• **Work instruction**
The answer must be the complete listing, copied exactly.

• **Dataset excerpts**
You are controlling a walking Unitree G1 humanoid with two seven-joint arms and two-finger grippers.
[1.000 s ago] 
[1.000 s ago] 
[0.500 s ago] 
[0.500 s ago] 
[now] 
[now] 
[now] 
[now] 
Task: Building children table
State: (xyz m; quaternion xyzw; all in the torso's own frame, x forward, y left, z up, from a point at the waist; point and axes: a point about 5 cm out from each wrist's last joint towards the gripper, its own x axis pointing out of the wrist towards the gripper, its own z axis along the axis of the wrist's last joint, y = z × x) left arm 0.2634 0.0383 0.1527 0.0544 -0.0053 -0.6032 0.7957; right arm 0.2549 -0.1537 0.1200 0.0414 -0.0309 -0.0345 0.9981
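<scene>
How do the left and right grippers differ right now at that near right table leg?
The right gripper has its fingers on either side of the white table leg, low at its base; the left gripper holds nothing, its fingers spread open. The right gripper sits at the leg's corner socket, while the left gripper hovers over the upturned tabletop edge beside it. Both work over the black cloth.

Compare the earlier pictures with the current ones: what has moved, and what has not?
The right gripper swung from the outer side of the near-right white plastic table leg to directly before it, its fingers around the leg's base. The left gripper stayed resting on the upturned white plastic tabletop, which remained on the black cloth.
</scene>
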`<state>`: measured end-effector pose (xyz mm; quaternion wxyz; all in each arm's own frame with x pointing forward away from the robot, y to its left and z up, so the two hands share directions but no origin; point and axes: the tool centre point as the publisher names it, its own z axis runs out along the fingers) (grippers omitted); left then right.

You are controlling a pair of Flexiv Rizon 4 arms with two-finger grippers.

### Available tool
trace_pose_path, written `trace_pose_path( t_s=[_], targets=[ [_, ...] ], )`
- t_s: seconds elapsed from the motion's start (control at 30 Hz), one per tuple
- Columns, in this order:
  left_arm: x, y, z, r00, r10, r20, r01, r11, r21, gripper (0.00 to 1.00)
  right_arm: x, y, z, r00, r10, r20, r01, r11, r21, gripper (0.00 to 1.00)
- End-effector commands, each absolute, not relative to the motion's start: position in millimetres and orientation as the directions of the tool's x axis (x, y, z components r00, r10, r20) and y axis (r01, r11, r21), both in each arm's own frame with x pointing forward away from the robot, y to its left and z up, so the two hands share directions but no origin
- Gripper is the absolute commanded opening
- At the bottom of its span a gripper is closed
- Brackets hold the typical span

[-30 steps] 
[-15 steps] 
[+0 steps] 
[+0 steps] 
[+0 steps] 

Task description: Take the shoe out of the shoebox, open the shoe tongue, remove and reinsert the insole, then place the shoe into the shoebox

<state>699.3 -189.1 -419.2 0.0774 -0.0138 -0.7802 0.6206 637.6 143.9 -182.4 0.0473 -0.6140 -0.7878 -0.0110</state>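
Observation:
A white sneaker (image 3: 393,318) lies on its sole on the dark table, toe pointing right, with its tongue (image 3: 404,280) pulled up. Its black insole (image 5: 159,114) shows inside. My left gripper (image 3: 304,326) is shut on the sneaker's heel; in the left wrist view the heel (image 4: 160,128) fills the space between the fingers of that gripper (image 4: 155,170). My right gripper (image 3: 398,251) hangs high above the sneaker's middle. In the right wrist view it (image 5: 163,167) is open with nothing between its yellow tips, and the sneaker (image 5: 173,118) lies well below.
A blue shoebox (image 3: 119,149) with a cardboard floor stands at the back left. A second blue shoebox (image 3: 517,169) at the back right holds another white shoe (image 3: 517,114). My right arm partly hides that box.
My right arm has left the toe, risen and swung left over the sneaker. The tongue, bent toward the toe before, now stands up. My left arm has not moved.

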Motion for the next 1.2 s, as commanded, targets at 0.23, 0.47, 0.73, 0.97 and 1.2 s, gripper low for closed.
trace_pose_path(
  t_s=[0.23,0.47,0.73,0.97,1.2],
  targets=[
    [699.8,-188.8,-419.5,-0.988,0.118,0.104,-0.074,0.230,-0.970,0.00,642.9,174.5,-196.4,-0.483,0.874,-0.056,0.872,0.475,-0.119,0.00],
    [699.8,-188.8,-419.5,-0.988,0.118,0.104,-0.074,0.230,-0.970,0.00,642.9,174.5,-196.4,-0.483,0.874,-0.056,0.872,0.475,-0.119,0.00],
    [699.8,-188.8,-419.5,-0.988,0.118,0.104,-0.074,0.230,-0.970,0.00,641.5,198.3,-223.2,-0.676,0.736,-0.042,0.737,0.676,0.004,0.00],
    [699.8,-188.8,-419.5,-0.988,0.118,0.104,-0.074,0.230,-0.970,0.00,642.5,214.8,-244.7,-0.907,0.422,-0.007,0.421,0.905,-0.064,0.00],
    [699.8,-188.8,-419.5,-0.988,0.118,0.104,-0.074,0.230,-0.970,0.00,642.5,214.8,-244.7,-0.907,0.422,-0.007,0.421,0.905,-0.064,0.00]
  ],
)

• **Result below**
You are controlling a walking Unitree G1 humanoid with two seven-joint arms and two-finger grippers.
[1.000 s ago] 
[1.000 s ago] 
[0.500 s ago] 
[0.500 s ago] 
[now] 
[now] 
[now] 
[now] 
Task: Building children table
State: (xyz m; quaternion xyzw; all in the torso's own frame, x forward, y left, z up, from a point at the waist; point and axes: a point about 5 cm out from each wrist's last joint towards the gripper, its own x axis pointing out of the wrist towards the gripper, its own z axis along the axis of the wrist's last joint, y = z × x) left arm 0.2634 0.0383 0.1527 0.0544 -0.0053 -0.6032 0.7957; right arm 0.2549 -0.1537 0.1200 0.0414 -0.0309 -0.0345 0.9981
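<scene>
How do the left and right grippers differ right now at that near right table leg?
The right gripper has its fingers on either side of the white table leg, low at its base; the left gripper holds nothing, its fingers spread open. The right gripper sits at the leg's corner socket, while the left gripper hovers over the upturned tabletop edge beside it. Both work over the black cloth.

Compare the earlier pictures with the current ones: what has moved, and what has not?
The right gripper swung from the outer side of the near-right white plastic table leg to directly before it, its fingers around the leg's base. The left gripper stayed resting on the upturned white plastic tabletop, which remained on the black cloth.
</scene>
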`<state>`: measured end-effector pose (xyz mm; quaternion wxyz; all in each arm's own frame with x pointing forward away from the robot, y to its left and z up, so the two hands share directions but no origin; point and axes: the tool centre point as the publisher names it, its own z axis runs out along the fingers) (grippers omitted); left then right.

You are controlling a pair of Flexiv Rizon 4 arms with two-finger grippers.

### Available tool
trace_pose_path, written `trace_pose_path( t_s=[_], targets=[ [_, ...] ], )`
- t_s: seconds elapsed from the motion's start (control at 30 Hz), one per tuple
- Columns, in this order:
  left_arm: x, y, z, r00, r10, r20, r01, r11, r21, gripper (0.00 to 1.00)
  right_arm: x, y, z, r00, r10, r20, r01, r11, r21, gripper (0.00 to 1.00)
- End-effector commands, each absolute, not relative to the motion's start: position in millimetres and orientation as the directions of the tool's x axis (x, y, z components r00, r10, r20) and y axis (r01, r11, r21), both in each arm's own frame with x pointing forward away from the robot, y to its left and z up, so the two hands share directions but no origin
- Gripper is the absolute commanded opening
- At the bottom of its span a gripper is closed
- Brackets hold the typical span

[-30 steps] 
[-15 steps] 
[+0 steps] 
[+0 steps] 
[+0 steps] 

Task description: Take the shoe out of the shoebox, open the shoe tongue, remove and reinsert the insole, then place the shoe into the shoebox

<state>699.3 -189.1 -419.2 0.0774 -0.0138 -0.7802 0.6206 637.6 143.9 -182.4 0.0473 -0.6140 -0.7878 -0.0110</state>
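Observation:
A white sneaker (image 3: 393,318) lies on its sole on the dark table, toe pointing right, with its tongue (image 3: 404,280) pulled up. Its black insole (image 5: 159,114) shows inside. My left gripper (image 3: 304,326) is shut on the sneaker's heel; in the left wrist view the heel (image 4: 160,128) fills the space between the fingers of that gripper (image 4: 155,170). My right gripper (image 3: 398,251) hangs high above the sneaker's middle. In the right wrist view it (image 5: 163,167) is open with nothing between its yellow tips, and the sneaker (image 5: 173,118) lies well below.
A blue shoebox (image 3: 119,149) with a cardboard floor stands at the back left. A second blue shoebox (image 3: 517,169) at the back right holds another white shoe (image 3: 517,114). My right arm partly hides that box.
My right arm has left the toe, risen and swung left over the sneaker. The tongue, bent toward the toe before, now stands up. My left arm has not moved.
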
Motion for the next 1.2 s, as commanded, targets at 0.23, 0.47, 0.73, 0.97 and 1.2 s, gripper low for closed.
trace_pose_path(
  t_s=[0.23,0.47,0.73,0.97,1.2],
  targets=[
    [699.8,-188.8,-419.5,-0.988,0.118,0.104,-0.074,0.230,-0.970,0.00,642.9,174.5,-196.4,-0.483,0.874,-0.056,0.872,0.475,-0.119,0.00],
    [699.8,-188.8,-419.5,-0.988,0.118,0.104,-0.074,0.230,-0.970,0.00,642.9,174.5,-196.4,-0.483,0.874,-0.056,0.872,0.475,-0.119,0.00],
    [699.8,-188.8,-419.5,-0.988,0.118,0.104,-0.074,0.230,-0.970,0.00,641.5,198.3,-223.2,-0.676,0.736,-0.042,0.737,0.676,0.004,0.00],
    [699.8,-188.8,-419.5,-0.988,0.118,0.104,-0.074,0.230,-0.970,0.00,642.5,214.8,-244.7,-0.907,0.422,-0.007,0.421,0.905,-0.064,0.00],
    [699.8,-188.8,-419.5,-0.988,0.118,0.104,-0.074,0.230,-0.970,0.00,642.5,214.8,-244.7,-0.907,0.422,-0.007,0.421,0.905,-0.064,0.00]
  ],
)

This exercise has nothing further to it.